Perhaps your friends should listen to this specific podcast regarding 'lazy
millenials':
[http://canadalandshow.com/podcast/geritocracy](http://canadalandshow.com/podcast/geritocracy)

------
logicallee
This is nice but I'm surprised at the bracket 18-34? (at least separating
18-24 and 25-34 would have been better.) The listed bracket 18-34 covers young
adulthood where most eventual high earners would be earning near 0 in college,
to late twenties with some people pursuing masters but most joining workforce,
to _mid-thirties_ with some people fully educated and having 10-12 years of
experience in their field. (e.g. a programmer graduating at 24 and earning
$90K ($120K bay area) by 34 is not in any way unusual, but here gets averaged
with others, maybe including his future peer, who are _just_ starting college
and are showing very low earnings for a few years.)

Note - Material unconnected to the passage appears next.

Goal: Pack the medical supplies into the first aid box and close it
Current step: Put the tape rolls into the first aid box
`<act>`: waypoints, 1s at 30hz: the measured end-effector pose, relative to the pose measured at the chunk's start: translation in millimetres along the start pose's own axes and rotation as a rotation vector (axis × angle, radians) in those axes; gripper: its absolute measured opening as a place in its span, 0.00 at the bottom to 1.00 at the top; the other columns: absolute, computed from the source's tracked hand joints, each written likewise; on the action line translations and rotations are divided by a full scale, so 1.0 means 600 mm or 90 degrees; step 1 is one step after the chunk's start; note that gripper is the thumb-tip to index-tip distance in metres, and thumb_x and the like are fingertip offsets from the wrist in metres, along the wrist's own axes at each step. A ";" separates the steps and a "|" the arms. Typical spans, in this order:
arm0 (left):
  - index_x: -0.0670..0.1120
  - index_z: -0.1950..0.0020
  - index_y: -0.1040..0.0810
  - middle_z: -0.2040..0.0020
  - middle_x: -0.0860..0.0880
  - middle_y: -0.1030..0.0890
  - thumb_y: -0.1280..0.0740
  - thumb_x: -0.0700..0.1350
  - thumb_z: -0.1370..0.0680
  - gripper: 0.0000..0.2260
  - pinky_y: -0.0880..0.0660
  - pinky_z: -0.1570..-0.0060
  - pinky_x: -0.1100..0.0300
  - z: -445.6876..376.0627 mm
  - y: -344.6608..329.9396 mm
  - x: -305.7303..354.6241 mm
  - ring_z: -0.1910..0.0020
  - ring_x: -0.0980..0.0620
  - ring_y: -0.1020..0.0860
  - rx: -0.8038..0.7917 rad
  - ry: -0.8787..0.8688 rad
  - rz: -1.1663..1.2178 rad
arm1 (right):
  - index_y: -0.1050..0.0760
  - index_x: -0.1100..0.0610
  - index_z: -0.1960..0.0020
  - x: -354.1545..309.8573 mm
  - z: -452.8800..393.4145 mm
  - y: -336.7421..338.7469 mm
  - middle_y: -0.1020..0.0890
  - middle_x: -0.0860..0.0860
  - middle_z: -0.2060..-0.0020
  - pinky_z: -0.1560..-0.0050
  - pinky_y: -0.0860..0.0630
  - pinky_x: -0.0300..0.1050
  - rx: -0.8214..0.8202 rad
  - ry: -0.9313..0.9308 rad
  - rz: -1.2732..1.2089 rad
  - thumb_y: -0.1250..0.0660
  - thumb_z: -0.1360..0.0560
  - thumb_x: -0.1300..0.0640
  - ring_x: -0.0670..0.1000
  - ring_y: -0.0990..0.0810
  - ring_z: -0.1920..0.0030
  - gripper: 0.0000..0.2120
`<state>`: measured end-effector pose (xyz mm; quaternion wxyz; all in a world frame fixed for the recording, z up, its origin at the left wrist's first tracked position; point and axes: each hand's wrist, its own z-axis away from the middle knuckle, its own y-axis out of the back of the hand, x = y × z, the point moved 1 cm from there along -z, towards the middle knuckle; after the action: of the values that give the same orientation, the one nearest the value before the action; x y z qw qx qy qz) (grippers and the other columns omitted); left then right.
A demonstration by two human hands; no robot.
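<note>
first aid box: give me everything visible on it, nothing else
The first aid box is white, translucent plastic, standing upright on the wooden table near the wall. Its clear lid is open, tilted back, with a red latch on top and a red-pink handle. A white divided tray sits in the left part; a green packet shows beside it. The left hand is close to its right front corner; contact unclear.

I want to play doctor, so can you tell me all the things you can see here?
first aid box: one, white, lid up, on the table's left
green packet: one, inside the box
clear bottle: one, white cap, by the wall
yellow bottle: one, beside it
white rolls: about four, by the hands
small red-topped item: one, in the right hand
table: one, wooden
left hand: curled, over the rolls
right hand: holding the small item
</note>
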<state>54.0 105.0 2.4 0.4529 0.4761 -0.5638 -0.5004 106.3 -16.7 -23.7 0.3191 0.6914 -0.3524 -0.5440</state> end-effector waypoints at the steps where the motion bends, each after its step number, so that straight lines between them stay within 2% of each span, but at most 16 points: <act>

Likewise, "living with a parent (18-34)"... "Bachelor's degree (18-34)"...
Quite the bracket!

------
jamesli
Considering there has been an increasing larger percentage of the population
going to college, the statistics might somehow get skewed by the population
between age 18~23.

If one is in college, it is natural to assume that she or he is not fully
employed, has low income, mostly not married, etc.

------
hnriot
I was surprised at the number who had a degree was less than the national
average for California. I guess there's a lot of immigrant workers who don't
achieve higher education levels which skews the perception living and working
in the valley. States like Virginia and Kansas beat the national average, yet
not california, that's really sad.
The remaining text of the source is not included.